The goal is a clean copy of all the data below, with pictures dropped and everything else retyped exactly.
INFORMATION SUPPLIED START
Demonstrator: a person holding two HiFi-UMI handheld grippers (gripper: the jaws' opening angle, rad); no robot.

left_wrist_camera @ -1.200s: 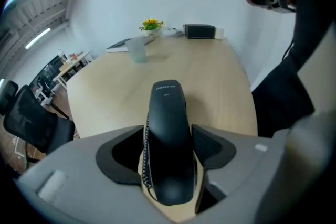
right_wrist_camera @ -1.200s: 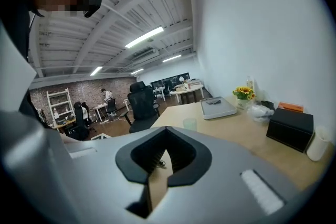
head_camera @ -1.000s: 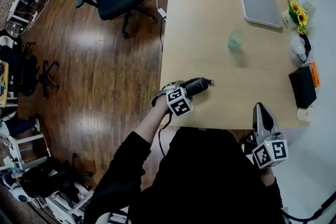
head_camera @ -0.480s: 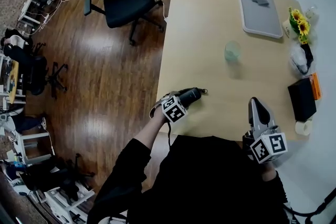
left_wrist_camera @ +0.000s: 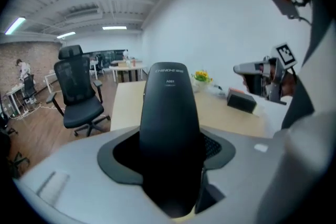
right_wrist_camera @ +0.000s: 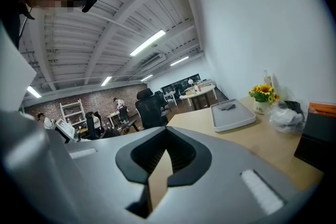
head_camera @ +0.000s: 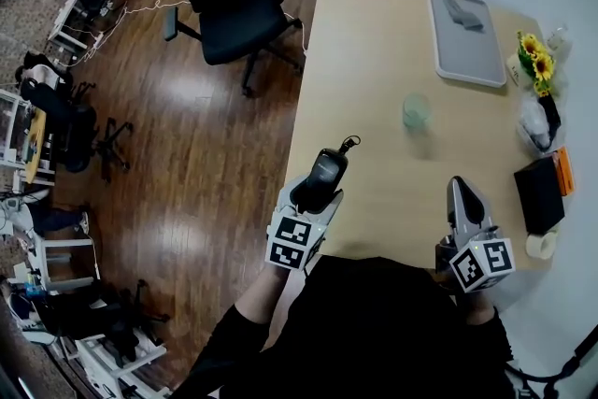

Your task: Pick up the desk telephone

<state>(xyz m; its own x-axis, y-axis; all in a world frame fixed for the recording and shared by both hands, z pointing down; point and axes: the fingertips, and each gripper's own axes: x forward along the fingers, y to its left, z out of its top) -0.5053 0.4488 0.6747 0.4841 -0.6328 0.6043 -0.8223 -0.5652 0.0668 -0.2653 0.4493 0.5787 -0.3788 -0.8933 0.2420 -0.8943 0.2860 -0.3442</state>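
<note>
The black telephone handset is up off the wooden table, over its near left edge, with a short cord loop at its far end. My left gripper is shut on its lower part. In the left gripper view the handset stands up between the grey jaws and fills the middle, so the left gripper grips it by its base. My right gripper hovers over the table's near right edge, jaws together and empty; the right gripper shows only a thin slit between its pads.
A grey tray lies at the table's far right, a green cup near the middle. Sunflowers, a plastic bag, a black box and a tape roll line the right edge. A black office chair stands left.
My left gripper has lifted the handset from the table and rolled, so the handset now points away from me. The right gripper has barely shifted.
</note>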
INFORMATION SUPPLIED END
**COMPLETED EXERCISE**
Demonstrator: a person holding two HiFi-UMI handheld grippers (gripper: the jaws' opening angle, rad); no robot.

left_wrist_camera @ -1.200s: 
right_wrist_camera @ -1.200s: 
head_camera @ -1.000s: 
head_camera @ -0.480s: 
left_wrist_camera @ +0.000s: 
right_wrist_camera @ +0.000s: 
head_camera @ +0.000s: 

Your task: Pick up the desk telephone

<state>(xyz m; its own x-axis, y-axis; all in a world frame fixed for the recording and shared by both hands, z pointing down; point and axes: the fingertips, and each gripper's own axes: x forward along the fingers, y to its left, z out of its top) -0.5053 0.4488 0.6747 0.4841 -0.6328 0.6043 -0.8223 -0.5652 0.0668 -0.2653 0.4493 0.5787 -0.3788 -0.8933 0.2420 -0.8943 0.2860 -0.3442</state>
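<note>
The black telephone handset is up off the wooden table, over its near left edge, with a short cord loop at its far end. My left gripper is shut on its lower part. In the left gripper view the handset stands up between the grey jaws and fills the middle, so the left gripper grips it by its base. My right gripper hovers over the table's near right edge, jaws together and empty; the right gripper shows only a thin slit between its pads.
A grey tray lies at the table's far right, a green cup near the middle. Sunflowers, a plastic bag, a black box and a tape roll line the right edge. A black office chair stands left.
My left gripper has lifted the handset from the table and rolled, so the handset now points away from me. The right gripper has barely shifted.
</note>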

Output for the exercise is now complete.